* [Goal of the exercise] Every line from the start of the records below to the line containing "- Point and" should be retyped exactly, that line included, and no others.

* [Information given]

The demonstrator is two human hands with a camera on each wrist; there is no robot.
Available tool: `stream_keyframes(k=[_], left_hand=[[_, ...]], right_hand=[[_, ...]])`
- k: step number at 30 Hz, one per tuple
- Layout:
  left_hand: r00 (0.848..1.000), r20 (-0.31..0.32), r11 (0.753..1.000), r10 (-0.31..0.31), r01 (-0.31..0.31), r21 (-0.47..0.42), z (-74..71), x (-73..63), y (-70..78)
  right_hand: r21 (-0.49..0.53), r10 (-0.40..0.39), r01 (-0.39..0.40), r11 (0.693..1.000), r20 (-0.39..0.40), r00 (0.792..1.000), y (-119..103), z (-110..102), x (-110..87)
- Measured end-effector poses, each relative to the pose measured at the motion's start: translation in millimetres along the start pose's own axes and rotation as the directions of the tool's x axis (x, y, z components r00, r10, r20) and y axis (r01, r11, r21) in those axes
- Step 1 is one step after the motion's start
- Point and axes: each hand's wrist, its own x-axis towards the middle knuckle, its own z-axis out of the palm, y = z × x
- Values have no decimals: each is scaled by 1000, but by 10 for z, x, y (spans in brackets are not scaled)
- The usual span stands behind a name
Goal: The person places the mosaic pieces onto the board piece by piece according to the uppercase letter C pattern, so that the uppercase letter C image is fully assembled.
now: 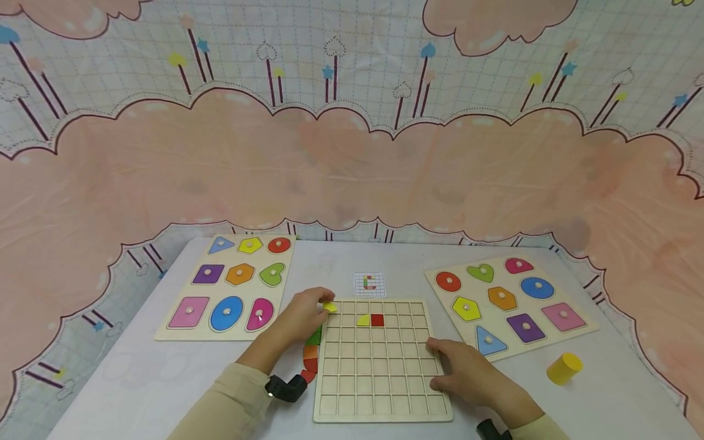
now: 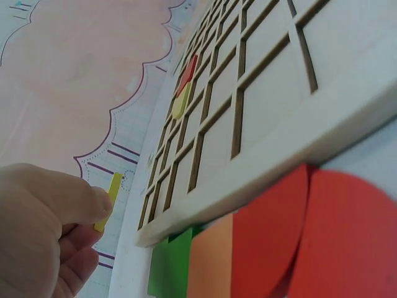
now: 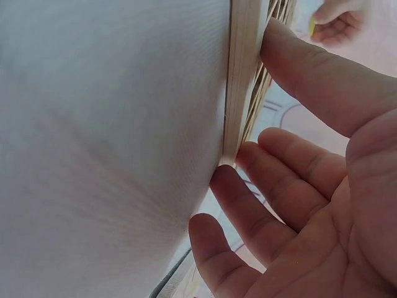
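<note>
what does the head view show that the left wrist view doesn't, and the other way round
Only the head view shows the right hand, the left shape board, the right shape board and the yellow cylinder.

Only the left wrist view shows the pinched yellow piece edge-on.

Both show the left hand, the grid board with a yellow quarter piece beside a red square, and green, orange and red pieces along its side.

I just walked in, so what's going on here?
A person's left hand pinches a yellow piece by the far left corner of the grid board; the right hand touches its right edge. Another yellow piece and a red square sit in neighboring cells. More colored pieces lie along the board's left side.
</note>
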Motion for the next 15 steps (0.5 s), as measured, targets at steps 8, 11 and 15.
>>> stream_keyframes(k=[8,11,15], left_hand=[[999,34,1000,20,-20,-16,64,3,92],[999,43,1000,21,-20,-19,95,1,134],[998,55,999,29,-27,-33,137,4,186]], right_hand=[[4,2,-2,1000,-1,1000,3,3,2],[5,3,-3,1000,1,1000,1,0,-2],[7,4,-4,1000,2,1000,-3,0,-6]])
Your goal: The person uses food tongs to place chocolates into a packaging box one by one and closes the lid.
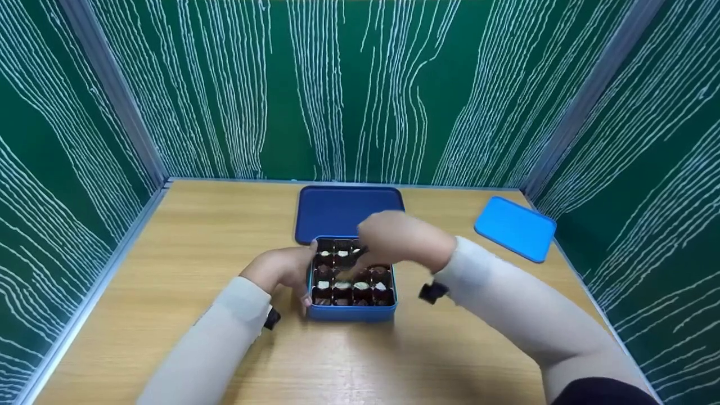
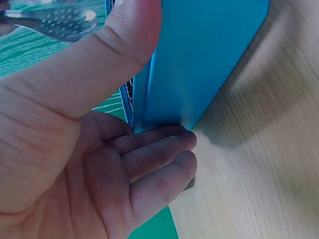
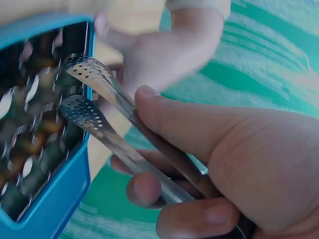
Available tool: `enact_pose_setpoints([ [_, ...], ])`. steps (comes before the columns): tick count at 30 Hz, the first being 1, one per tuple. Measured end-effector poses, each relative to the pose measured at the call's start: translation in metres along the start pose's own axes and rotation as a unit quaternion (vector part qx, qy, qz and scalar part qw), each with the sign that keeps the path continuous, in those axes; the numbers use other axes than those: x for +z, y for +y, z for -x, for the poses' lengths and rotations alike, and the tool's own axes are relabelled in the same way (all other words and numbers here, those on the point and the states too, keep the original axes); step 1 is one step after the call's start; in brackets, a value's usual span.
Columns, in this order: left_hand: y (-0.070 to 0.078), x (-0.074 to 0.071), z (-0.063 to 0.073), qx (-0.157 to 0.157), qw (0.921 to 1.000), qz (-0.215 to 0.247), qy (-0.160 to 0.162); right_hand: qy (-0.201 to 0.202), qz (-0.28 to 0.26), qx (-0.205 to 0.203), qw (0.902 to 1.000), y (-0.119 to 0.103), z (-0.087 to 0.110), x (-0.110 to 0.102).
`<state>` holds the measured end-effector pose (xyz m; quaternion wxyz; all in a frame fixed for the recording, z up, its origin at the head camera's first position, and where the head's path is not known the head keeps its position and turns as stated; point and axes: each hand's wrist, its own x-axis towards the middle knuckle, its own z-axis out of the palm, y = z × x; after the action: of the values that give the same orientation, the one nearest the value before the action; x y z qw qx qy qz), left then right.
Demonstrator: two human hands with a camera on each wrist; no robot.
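A blue box [image 1: 352, 314] of chocolates stands on the table, its compartments holding dark chocolates and white pieces [image 1: 361, 286]. My left hand [image 1: 287, 267] holds the box at its left side. In the left wrist view the thumb lies along the rim, and the fingers [image 2: 159, 154] touch the wall around a corner. Over the box, my right hand [image 1: 402, 239] grips metal tongs [image 3: 137, 164] with perforated tips. Those tips stand apart above the compartments near the rim; whether they touch a chocolate I cannot tell.
Behind the box lies a dark blue tray [image 1: 349, 211], its near edge close to the box. A light blue lid or tray [image 1: 516, 228] rests at the table's right. Green walls [image 1: 360, 90] with white lines enclose the wooden table [image 1: 225, 219] at the back and sides.
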<state>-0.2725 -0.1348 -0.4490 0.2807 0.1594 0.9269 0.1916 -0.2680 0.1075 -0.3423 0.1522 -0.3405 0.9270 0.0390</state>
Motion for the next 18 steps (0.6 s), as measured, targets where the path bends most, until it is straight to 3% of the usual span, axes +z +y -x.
enact_pose_setpoints([
  [3,0.001,-0.001,0.000,-0.014,0.9999,0.006,-0.005,0.031,-0.058,0.013,0.9978,0.032,0.003,0.000],
  [6,0.001,-0.002,0.000,-0.023,0.9997,0.011,-0.008,0.069,-0.124,0.049,0.9887,0.066,0.004,0.004],
  [12,0.001,-0.002,-0.001,-0.026,0.9996,0.013,-0.006,0.158,-0.246,0.142,0.9457,0.131,-0.005,0.032],
  [18,0.001,0.000,-0.001,-0.024,0.9997,0.009,0.001,0.200,-0.301,0.207,0.9092,0.176,-0.018,0.082],
])
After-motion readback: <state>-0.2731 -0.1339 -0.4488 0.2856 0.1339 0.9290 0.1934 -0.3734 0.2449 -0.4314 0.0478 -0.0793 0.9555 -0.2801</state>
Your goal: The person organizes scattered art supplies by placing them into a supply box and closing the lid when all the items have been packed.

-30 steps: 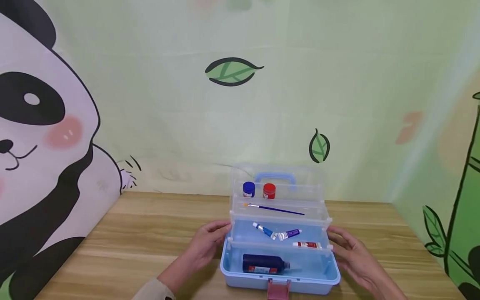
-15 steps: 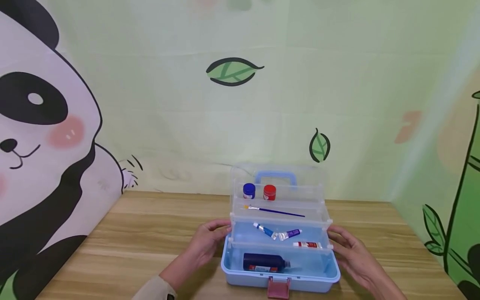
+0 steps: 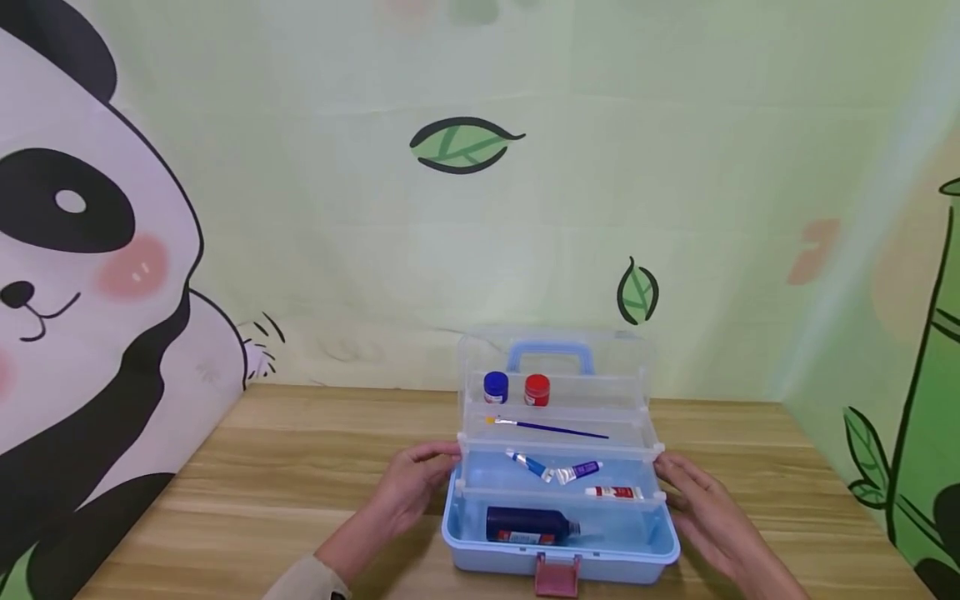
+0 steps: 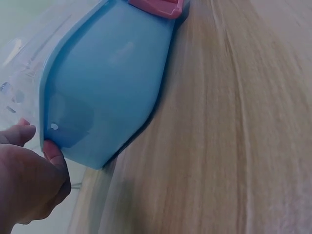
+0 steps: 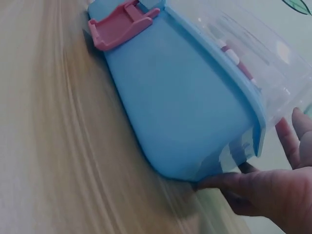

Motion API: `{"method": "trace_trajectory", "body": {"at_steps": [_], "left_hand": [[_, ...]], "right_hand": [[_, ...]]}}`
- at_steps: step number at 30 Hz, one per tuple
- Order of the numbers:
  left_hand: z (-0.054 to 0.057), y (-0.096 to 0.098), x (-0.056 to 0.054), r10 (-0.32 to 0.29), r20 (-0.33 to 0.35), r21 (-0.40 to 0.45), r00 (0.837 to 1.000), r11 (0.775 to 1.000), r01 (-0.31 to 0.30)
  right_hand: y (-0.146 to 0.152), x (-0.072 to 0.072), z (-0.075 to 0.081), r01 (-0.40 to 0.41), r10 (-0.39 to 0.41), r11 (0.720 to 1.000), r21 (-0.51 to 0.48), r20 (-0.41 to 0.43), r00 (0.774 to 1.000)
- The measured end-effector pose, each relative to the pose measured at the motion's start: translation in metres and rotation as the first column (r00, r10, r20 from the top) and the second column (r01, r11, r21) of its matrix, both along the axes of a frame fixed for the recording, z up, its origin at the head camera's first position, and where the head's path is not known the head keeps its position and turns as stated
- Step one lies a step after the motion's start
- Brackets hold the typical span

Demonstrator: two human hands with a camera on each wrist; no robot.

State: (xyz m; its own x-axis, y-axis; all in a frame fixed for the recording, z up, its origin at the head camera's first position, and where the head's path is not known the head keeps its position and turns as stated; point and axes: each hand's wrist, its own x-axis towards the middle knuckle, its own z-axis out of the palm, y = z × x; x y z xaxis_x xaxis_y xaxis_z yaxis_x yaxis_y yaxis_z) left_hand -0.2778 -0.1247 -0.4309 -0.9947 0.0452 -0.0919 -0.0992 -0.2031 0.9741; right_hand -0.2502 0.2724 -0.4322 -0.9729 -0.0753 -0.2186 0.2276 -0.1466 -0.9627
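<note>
A light blue paint box (image 3: 562,565) stands with its clear lid and stepped trays (image 3: 555,417) raised. My left hand (image 3: 408,492) is at its left side, one fingertip against the blue wall (image 4: 97,83), another beside the clear tray. At the right side is my right hand (image 3: 701,512), its fingers (image 5: 288,141) by the tray end and the thumb low at the box corner. A dark bottle (image 3: 528,525) lies in the base. The trays bear a blue paint tube (image 3: 528,464), a purple tube (image 3: 579,472), a red tube (image 3: 613,492) and a paintbrush (image 3: 555,428).
A blue-capped jar (image 3: 496,387) and a red jar (image 3: 536,390) stand in the top tray. Behind them is the blue handle (image 3: 551,347) of the lid. A pink latch (image 3: 557,577) hangs at the front. The wooden table (image 3: 322,433) meets a printed backdrop (image 3: 337,250) behind.
The upper trays, with the jars and paintbrush, have come slightly down and forward. The base and bottle have hardly moved. Both hands stay at the sides, the right one shifting a little.
</note>
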Motion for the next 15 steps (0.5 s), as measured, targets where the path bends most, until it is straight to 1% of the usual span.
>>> {"method": "trace_trajectory", "body": {"at_steps": [7,9,12,15], "left_hand": [[0.0032,-0.0019,-0.0023,-0.068,0.018,0.076,0.998,0.995,0.067],[0.0034,-0.0021,-0.0016,-0.068,0.022,0.090,0.997,0.994,0.066],[0.0022,-0.0031,-0.0002,-0.055,0.031,0.077,0.998,0.996,0.053],[0.0011,-0.0044,0.0005,-0.056,0.037,0.058,0.998,0.997,0.054]], "right_hand": [[-0.0046,-0.0008,0.0044,-0.041,0.041,0.999,-0.012,-0.019,0.999],[-0.0057,-0.0005,0.0041,-0.037,0.037,0.999,-0.022,-0.019,0.999],[-0.0075,-0.0003,0.0025,-0.014,0.013,0.999,-0.040,-0.009,1.000],[-0.0073,-0.0006,0.0003,-0.010,0.010,0.999,-0.043,-0.009,1.000]]}}
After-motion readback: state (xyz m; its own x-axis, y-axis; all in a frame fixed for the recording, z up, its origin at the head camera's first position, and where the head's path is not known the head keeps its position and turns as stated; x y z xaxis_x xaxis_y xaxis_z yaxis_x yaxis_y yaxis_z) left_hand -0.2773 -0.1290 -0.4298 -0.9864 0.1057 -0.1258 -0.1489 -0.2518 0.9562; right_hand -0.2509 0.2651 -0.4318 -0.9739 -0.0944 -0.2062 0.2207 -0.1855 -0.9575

* [Your response]
The demonstrator is two human hands with a camera on each wrist; there is no robot.
Available tool: `stream_keyframes(k=[_], left_hand=[[_, ...]], right_hand=[[_, ...]])`
- k: step number at 30 Hz, one per tuple
- Layout:
  left_hand: r00 (0.848..1.000), r20 (-0.31..0.32), r11 (0.753..1.000), r10 (-0.31..0.31), r01 (-0.31..0.31), r21 (-0.47..0.42), z (-74..71), x (-73..63), y (-70..78)
  right_hand: r21 (-0.49..0.53), r10 (-0.40..0.39), r01 (-0.39..0.40), r11 (0.693..1.000), r20 (-0.39..0.40), r00 (0.792..1.000), y (-119..103), z (-110..102), x (-110..87)
- Measured end-effector poses, each relative to the pose measured at the motion's start: translation in millimetres along the start pose's own axes and rotation as the directions of the tool's x axis (x, y, z components r00, r10, r20) and y axis (r01, r11, r21) in those axes
- Step 1 is one step after the motion's start
- Point and axes: each hand's wrist, its own x-axis towards the middle knuckle, its own z-axis out of the palm, y = z × x

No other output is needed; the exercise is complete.